Don’t you face any serious competition in your market? Why not follow the trails of what MicroPro did to their successful word processor WordStar and release another product, in this case WordStar 2000, competing with their own product ensuring confused customers and a free opportunity for your competitors to grab your market share! The fact that Microsoft repeated exactly this mistake (Windows NT and Windows 95 marketed at the same time) proves that In Search of Stupidity has a gap to fill.

Chapman gives many of his stories a personal touch due to the fact that he has been involved in many famous meetings and even presented some of the soon-to-be-doomed products on tradeshows. He is clearly engaged in his writing and doesn’t hesitate to name the ones to blame.
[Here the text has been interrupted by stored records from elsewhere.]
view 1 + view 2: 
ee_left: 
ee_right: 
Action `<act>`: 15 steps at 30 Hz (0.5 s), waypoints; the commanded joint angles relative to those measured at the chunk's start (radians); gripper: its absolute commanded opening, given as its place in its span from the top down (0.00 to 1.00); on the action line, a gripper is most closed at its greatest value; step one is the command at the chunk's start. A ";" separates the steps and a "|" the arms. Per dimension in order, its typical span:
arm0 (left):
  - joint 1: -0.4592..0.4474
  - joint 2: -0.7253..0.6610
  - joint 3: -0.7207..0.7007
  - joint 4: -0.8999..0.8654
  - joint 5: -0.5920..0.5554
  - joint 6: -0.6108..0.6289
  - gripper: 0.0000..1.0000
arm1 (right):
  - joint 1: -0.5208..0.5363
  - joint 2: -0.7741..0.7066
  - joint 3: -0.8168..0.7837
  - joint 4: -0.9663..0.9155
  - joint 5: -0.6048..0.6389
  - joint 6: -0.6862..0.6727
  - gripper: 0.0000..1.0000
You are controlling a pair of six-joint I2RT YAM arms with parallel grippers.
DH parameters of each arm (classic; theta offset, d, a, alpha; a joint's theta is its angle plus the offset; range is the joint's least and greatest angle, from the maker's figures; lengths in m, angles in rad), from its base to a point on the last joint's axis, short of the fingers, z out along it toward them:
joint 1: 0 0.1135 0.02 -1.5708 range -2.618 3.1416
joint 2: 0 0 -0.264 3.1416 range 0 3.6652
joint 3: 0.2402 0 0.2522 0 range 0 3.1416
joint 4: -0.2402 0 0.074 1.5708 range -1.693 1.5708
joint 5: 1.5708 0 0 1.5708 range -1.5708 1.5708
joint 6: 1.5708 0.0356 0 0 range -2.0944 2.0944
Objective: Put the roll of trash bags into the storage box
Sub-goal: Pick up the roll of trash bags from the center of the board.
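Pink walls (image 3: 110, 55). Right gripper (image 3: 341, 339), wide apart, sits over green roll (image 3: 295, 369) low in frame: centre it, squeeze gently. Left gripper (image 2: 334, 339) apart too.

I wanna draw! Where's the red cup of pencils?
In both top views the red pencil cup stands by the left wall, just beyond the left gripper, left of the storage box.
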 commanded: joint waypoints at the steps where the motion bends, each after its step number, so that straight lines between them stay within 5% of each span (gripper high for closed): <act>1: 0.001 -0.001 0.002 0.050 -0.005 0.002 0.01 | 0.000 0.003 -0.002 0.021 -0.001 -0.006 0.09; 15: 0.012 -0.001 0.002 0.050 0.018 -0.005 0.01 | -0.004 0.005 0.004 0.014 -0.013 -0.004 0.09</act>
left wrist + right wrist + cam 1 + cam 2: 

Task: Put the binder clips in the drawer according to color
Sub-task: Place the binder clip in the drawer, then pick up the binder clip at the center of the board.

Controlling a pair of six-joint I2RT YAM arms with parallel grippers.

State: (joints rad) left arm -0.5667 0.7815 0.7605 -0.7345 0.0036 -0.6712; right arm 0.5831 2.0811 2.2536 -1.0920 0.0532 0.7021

The major part of the book covers the PC market and desktop applications now dwelling in nostalgia. The last chapter includes more recent ‘worst practices’ with a brilliant cover of the dotcom madness. Among others, it explains why you shouldn’t expect a business model based on selling pet food directly to customers, at a guaranteed loss of course, to build a sustainable and profitable company like Pets.com did.

This book is rare in that besides providing important lessons it is just full of humor and is probably the funniest non-fiction book I’ve ever read; even better than Cube Farm! It’s reads like a collection of essays and anyone who spent some years in the industry will enjoy it and, if you’re in that position, help you avoid the mistakes now classified as high-tech marketing disasters.